RZ: Imaginando um paciente com Covid, inicialmente vamos tentar oferecer oxigênio pra ele, se mesmo assim ele ficar muito cansado, e não conseguir respirar sozinho, ele tiver uma baixa oxigenação no sangue, a gente tenta as técnicas não invasivas de ventilação. Se mesmo assim o paciente continuar grave, o que posso fazer é submete-lo a intubação e conecto ele no ventilador. Se mesmo assim o paciente não consegue fazer as trocas necessárias, eu preciso pensar em outras estratégias. E aí entra o ECMO. Antes dele, usamos todas as terapias que são menos invasivas. Para o ECMO, o paciente tem que estar estável. Ele não pode ter necessidade de remédio para pressão e circulação. Porque a técnica causa alterações hemodinâmicas, de pressão, circulação e perfusão sanguínea. Ele não pode ter a necessidade de diálise. O ECMO também altera a função renal. O paciente tem que ter exclusivamente um problema pulmonar para eu pensar em ECMO.
FB: Quais são as chances de recuperação do paciente após adotado o procedimento?
RZ: Desde a década de 70 que conhecemos o aparelho, embora ele não fosse muito difundido nesta época. Os resultados até o começo dos anos 2000 não eram tão bons. Mas a técnica aplicada melhorou muito, os materiais que são utilizados também melhoraram, e a partir dos anos 2000, os resultados melhoraram bastantes. Na pandemia da H1N1, a técnica foi muito usada, principalmente, na Europa, EUA e Austrália. A taxa de recuperação dos pacientes girou em torno de 80%. Quando veio a pandemia da Covid, a técnica foi muito usada na Europa, principalmente na França e nos EUA. A taxa de recuperação girava em torno de 50%. Quando a gente pensa que são pacientes extremamente graves que sem a técnica, e seguindo toda aquela escalada de procedimentos da ventilação, pensamos que são pacientes que chegam perto de 100% de mortalidade, então, 50% não é tão ruim. No entanto, nos últimos meses vem melhorando a taxa de sucesso do ECMO, acreditamos que podem chegar a 60%, 70% dos pacientes.

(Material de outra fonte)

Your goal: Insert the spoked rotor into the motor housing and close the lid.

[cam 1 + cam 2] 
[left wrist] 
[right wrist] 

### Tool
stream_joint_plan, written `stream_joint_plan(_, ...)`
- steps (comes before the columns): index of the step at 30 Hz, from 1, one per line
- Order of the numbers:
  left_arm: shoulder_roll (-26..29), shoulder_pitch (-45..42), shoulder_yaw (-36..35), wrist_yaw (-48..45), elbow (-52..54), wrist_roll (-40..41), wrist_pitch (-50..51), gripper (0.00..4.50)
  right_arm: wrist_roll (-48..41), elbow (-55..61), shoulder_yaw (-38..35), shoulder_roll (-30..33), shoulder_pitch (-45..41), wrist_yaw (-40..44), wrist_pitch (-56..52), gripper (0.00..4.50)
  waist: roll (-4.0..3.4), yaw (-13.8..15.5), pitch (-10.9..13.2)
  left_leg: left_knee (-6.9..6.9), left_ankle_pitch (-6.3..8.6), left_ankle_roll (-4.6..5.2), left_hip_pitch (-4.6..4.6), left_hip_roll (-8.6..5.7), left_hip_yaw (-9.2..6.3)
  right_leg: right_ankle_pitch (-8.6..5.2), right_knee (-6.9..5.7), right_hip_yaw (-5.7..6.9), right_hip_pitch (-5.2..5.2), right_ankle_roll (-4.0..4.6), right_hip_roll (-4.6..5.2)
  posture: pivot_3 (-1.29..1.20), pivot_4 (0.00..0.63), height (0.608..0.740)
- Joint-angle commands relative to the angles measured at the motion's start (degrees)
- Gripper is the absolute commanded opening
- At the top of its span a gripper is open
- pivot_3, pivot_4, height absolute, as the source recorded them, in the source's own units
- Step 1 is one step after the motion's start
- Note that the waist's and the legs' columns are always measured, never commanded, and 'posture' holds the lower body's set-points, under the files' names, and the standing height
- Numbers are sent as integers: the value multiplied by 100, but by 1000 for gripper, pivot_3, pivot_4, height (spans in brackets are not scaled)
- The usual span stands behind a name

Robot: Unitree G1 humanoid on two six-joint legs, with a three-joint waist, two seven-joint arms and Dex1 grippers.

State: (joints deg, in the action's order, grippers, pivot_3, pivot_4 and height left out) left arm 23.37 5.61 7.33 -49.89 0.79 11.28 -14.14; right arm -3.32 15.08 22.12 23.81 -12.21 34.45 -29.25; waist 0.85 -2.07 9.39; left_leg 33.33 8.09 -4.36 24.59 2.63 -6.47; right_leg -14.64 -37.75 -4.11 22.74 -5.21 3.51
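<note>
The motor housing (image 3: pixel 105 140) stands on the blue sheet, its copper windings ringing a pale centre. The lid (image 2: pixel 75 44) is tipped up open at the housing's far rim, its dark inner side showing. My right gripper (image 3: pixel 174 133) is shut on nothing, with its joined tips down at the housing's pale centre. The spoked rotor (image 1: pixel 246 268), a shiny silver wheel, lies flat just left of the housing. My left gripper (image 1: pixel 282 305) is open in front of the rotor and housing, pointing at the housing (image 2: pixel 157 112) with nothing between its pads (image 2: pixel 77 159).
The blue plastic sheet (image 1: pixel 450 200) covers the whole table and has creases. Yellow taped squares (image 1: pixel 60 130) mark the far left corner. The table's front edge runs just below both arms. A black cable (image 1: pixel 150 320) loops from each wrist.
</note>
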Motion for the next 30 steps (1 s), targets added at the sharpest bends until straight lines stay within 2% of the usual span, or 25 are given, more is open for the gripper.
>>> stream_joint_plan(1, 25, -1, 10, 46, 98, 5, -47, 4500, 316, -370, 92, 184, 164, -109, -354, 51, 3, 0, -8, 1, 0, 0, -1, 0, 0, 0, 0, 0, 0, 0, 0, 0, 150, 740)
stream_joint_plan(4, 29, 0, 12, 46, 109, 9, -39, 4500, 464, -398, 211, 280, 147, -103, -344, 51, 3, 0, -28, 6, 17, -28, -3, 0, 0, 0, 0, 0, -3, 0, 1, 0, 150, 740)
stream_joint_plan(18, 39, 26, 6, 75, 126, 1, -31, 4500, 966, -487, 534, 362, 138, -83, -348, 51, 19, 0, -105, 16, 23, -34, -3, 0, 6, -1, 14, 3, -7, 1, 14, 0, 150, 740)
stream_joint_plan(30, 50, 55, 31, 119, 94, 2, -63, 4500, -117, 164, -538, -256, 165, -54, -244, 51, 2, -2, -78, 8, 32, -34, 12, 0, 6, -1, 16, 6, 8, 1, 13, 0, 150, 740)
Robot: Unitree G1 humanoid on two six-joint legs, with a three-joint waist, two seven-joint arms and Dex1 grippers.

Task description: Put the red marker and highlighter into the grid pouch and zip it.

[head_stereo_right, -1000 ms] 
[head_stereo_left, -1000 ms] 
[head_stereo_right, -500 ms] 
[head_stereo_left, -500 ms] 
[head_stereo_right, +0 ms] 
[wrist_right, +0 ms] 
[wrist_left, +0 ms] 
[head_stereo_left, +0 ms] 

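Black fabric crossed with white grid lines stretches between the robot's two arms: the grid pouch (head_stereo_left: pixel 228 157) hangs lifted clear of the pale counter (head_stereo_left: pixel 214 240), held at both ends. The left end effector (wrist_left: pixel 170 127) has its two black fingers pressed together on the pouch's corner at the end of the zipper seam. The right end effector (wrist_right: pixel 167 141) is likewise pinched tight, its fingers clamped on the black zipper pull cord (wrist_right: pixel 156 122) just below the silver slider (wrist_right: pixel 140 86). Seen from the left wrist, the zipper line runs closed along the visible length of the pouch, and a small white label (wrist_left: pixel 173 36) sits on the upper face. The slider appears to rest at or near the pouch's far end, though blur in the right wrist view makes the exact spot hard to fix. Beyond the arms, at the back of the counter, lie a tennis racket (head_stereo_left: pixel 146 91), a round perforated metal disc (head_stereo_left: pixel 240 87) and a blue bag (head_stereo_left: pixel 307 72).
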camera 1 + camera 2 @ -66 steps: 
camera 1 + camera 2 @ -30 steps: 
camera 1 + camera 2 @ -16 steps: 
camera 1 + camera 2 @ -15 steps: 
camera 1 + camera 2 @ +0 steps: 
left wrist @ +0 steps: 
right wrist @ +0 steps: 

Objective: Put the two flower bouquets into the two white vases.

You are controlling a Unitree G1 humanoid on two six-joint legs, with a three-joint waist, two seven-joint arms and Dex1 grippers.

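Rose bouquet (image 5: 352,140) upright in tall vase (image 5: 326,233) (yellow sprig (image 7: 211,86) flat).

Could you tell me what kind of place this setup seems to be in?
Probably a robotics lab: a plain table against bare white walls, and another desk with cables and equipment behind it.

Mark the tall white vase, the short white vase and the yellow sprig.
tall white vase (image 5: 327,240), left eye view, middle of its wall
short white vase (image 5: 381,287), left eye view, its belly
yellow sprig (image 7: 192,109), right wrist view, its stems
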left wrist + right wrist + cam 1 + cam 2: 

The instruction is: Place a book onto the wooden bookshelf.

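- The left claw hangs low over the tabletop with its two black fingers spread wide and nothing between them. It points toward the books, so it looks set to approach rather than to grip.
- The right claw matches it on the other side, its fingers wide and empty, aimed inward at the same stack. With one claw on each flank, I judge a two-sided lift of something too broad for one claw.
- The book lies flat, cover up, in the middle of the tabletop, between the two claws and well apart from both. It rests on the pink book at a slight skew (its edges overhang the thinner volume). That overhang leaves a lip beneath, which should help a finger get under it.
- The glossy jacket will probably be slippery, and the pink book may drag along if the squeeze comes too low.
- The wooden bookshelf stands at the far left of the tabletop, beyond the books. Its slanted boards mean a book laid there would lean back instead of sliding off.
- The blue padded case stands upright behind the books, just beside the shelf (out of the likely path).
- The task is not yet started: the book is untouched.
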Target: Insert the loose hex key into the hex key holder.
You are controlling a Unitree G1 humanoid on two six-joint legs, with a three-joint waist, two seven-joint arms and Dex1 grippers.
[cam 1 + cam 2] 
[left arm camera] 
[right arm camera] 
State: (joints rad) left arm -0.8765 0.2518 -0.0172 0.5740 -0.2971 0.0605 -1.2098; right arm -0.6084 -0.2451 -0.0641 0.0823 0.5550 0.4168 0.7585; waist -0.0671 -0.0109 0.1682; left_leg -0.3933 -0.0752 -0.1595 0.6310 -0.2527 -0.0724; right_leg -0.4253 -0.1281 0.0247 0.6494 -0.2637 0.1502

FB: O procedimento é realizado pelo SUS?
RZ: O procedimento não faz parte do hall de terapias cobertas pelo SUS. Alguns hospitais públicos fazem o procedimento, geralmente os que são ligados aos hospitais escolas, como o Hospital das Clínicas, em São Paulo.
FB: Houve aumento na procura do tratamento após a divulgação do caso do ator Paulo Gustavo?
RZ: O ECMO não é uma terapia tão difundida assim, mesmo nos hospitais particulares, existe carência de equipe que tenha familiaridade com a técnica. Não é nenhum procedimento milagroso, ele requer resiliência tanto da equipe, quando de familiares, como em todo entorno do paciente. É preciso muita calma quando a gente começa a divulgar este tipo de terapia, porque não é tão fácil de ser empregada e precisa de uma série de cuidados. É uma terapia válida e que pode salvar vidas.